Il avait l’air de se sentir glisser sur un terrain peu avenant.

« Le problème est que tu n’es pas attentif en cours et que tu n’as pas l’air de produire de travail en dehors du lycée. Tes parents m’ont dit que tu passais beaucoup de temps dehors ou à l’hôpital pour voir ta sœur, peut-être est-ce ça qui t’empêche d’être au meilleur de ta forme pendant les cours ?

– C’est n’importe quoi ! »

Mais à présent, c’était moi qui me sentais glisser.

– Tu n’as pas envie d’avoir ton bac, Aïden ? Tu ne vas quand même pas rester au lycée éternellement. Il est possible de te proposer de redoubler l’année prochaine, au vu de ton cas, mais il faut que tu saches que c’est une procédure complexe qui demande que tu t’investisses afin que ce ne soit pas vain. »

Je ne répondis pas. Je ne pouvais que le fixer avec des yeux brillants de colère.

« Je suis sûr que tes parents seraient heureux que tu aies ton bac. Après tout, tu es leur enfant. Et je suis sûr que Béryl…

– Ne parlez pas à la place de Béryl !! »

N’y tenant plus, je sortis de la pièce en courant et me dirigeai vers le gymnase en ravalant des larmes. Je fis néanmoins de mon mieux pour ne pas pleurer devant mon prof de sport.
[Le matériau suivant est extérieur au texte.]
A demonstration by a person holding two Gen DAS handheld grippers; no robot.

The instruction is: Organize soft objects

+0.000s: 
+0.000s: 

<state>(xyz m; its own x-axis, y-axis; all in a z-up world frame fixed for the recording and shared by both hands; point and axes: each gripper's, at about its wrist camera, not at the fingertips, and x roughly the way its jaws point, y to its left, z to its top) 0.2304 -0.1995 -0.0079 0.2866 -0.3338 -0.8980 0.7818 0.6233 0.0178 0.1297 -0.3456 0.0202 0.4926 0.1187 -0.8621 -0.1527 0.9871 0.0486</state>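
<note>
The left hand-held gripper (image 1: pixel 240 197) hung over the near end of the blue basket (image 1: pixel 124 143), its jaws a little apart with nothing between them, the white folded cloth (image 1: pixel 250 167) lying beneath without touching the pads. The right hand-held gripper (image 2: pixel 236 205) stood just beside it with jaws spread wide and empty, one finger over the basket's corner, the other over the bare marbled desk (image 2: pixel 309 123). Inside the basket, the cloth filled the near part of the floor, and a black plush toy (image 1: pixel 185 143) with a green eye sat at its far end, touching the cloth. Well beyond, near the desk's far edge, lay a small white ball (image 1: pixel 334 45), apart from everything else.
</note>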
Le jeudi midi, c’était entraînement à la course. Je me dirigeai en toute hâte sur la piste avec la rage au ventre, sans un regard pour les autres membres du club. Ce jour là, je battis mon record, ainsi que celui du lycée au passage. Je courais le plus rapidement possible, ne m’arrêtant que pour boire. Je voulais ressentir ces brûlures dans mes jambes, dans le ventre et le vent dans mes cheveux. Je voulais tout oublier, ma sœur, le soleil, l’infirmier, mes études. Tout me semblait ligué contre moi. Alors que je m’énervais contre tout ceci, ma foulée s’agrandissait, encore, et encore. Si d’ordinaire courir me rendait heureux, et battre un record euphorique, ce jour là, alors que j’avais effacé comme d’un revers de la main tout ce que j’avais pu faire jusqu’à présent, je ne fus même pas un tant soit peu fier de ma performance. Après une heure sur le terrain, Il ne restait en moi qu'amertume et frustration. Mais il fallait arrêter et se changer avant de retourner en cours. Je me dirigeai lentement vers les vestiaires avec dépit quand le professeur m’invita à m’asseoir. Je me dirigeai vers lui, non sans cacher ma mauvaise humeur.

« S’il vous plaît, ne me dites pas que vous allez me faire un sermon, l’infirmier s’en est déjà chargé tout à l’heure.

– Ah, c’est donc ça ! Me fit-il en riant. Je me disais bien que tu étais plus énervé que d’habitude. »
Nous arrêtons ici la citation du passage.